◆ Problem description ◆
When copying the listing below, skip every picture and keep each word as it stands.

◆ Dataset excerpt ◆
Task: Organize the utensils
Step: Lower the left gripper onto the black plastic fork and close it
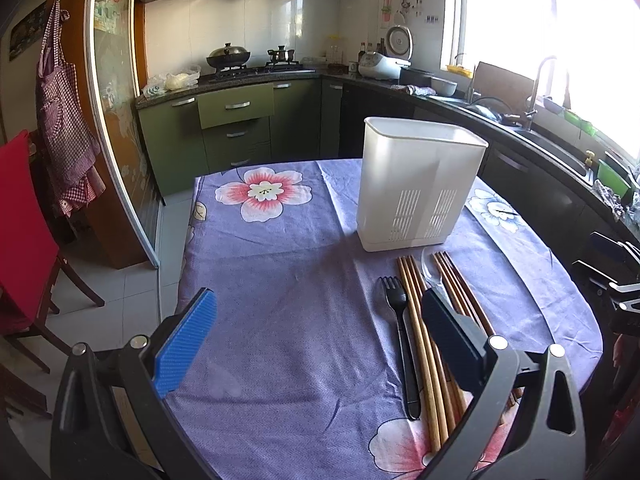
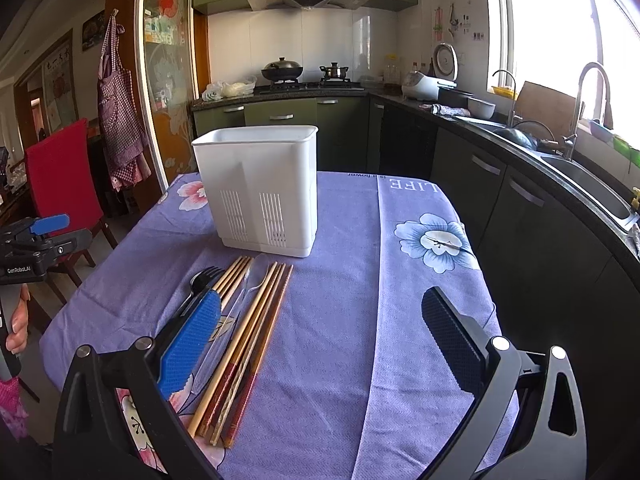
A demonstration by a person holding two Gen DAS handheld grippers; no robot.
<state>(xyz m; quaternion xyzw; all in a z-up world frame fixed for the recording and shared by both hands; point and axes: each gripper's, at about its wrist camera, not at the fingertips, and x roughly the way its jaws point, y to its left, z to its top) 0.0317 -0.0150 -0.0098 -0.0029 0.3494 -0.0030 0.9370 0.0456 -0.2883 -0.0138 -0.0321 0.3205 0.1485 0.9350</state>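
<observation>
Both the left gripper [image 1: 316, 344] and the right gripper [image 2: 320, 340] hung above the table [image 2: 344, 320] with jaws spread wide and nothing between them. The utensils lay untouched in a row on the purple cloth just near of the white holder [image 2: 260, 188], which stood upright and appeared empty: a black fork [image 1: 400, 332] at the left, then wooden chopsticks [image 2: 248, 340] with a clear plastic spoon [image 1: 434, 274] among them. The task was judged to be at its opening step; the next move would call for lowering one gripper over a single piece, closing on it alone, and lifting it into a holder compartment.
</observation>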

◆ Written answer ◆
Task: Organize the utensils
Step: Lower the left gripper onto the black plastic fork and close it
A demonstration by a person holding two Gen DAS handheld grippers; no robot.
<state>(xyz m; quaternion xyzw; all in a z-up world frame fixed for the recording and shared by both hands; point and axes: each gripper's, at about its wrist camera, not at the fingertips, and x roughly the way its jaws point, y to its left, z to its top) 0.0317 -0.0150 -0.0098 -0.0029 0.3494 -0.0030 0.9370 0.0456 -0.2883 -0.0138 -0.0321 0.3205 0.1485 0.9350</state>
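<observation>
Both the left gripper [image 1: 316, 344] and the right gripper [image 2: 320, 340] hung above the table [image 2: 344, 320] with jaws spread wide and nothing between them. The utensils lay untouched in a row on the purple cloth just near of the white holder [image 2: 260, 188], which stood upright and appeared empty: a black fork [image 1: 400, 332] at the left, then wooden chopsticks [image 2: 248, 340] with a clear plastic spoon [image 1: 434, 274] among them. The task was judged to be at its opening step; the next move would call for lowering one gripper over a single piece, closing on it alone, and lifting it into a holder compartment.
</observation>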

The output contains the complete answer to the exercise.